Despite my criticisms, there are some good parts to Nantucket starting with its look. Graphically, Nantucket is pretty simple, and I do not mean that in an insulting way. As stated before, Picaresque Studio was clearly hearkening back to older point-and-click titles like The Secret of Monkey Island and Maniac Mansion, which featured 2D characters against flatter backdrops, with some motion thrown in to give it “life.” Sadly, for the most part, the same exact background is used for each port location, meaning the game was either rushed out or the graphic artists purposely rehashed the same art for the different places you visit.

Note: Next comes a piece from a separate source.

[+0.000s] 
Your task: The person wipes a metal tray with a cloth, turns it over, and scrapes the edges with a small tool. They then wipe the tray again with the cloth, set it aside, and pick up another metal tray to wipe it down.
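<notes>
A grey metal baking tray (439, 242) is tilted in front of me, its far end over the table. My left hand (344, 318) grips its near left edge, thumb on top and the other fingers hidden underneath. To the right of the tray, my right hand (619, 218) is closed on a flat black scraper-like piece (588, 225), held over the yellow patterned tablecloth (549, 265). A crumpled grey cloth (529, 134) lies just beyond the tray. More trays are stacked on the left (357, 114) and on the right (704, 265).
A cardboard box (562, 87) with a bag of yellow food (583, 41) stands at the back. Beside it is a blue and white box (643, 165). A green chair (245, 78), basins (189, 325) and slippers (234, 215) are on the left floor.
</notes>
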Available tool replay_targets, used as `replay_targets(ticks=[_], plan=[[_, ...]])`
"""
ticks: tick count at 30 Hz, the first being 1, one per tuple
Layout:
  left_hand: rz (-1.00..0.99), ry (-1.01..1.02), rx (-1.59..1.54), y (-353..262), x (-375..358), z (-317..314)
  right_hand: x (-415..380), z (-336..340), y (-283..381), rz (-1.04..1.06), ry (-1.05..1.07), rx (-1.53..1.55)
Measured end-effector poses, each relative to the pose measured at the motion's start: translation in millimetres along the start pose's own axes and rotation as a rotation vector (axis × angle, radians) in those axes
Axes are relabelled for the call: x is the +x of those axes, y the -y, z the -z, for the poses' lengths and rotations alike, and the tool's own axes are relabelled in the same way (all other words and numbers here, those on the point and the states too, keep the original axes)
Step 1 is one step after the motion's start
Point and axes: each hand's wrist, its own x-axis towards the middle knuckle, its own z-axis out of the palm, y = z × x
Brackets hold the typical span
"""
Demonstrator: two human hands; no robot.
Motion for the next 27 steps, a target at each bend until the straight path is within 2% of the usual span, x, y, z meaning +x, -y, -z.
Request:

Nonetheless, the scenery and the few cutscenes you will watch are beautiful to look at it courtesy of the unique art style. Moby-Dick was published in the 1850s, which happened to be the transition period between Romanticism and Modernism, and Nantucket pays homage to this with its illustrations: they have an industrial grit to them elevated by an individualist focus highlighted through alternating shades of light and dark. That is to say characters and settings may look grimy, but there is a enough flush on them to get a sense of the time period.
The sound design retains that simplicity. As your ship sails on, you will hear the crashing of waves, thunder from storm clouds, and a whirlpool-like noise in dangerous waters. However, sound does include music, and once again Nantucket stumbles in this department. I personally caught less than five tunes, and they are prompted in the same part each time, like when you are at a harbor or in combat. One surprise, though, was hearing songs sung similar to Black Flag’s sea shanties. I do not know exactly what triggers them, but whenever they played I found myself enjoying the quality.
In the end, I wanted to like Nantucket. I do not believe anyone delves into something wanting to complain about it. But the game had too many problems that impeded my enjoyment of it. And keep in mind that I fall within the game’s niche target group of not only being a fan of Moby-Dick, but also of point-and-click PC titles. I honestly do not think anyone outside of this circle will like this game for longer than an hour.
+Gorgeous, though limited illustrations
+Good voice acting for the cut scenes, but again limited.
+Quick transitions between the settings.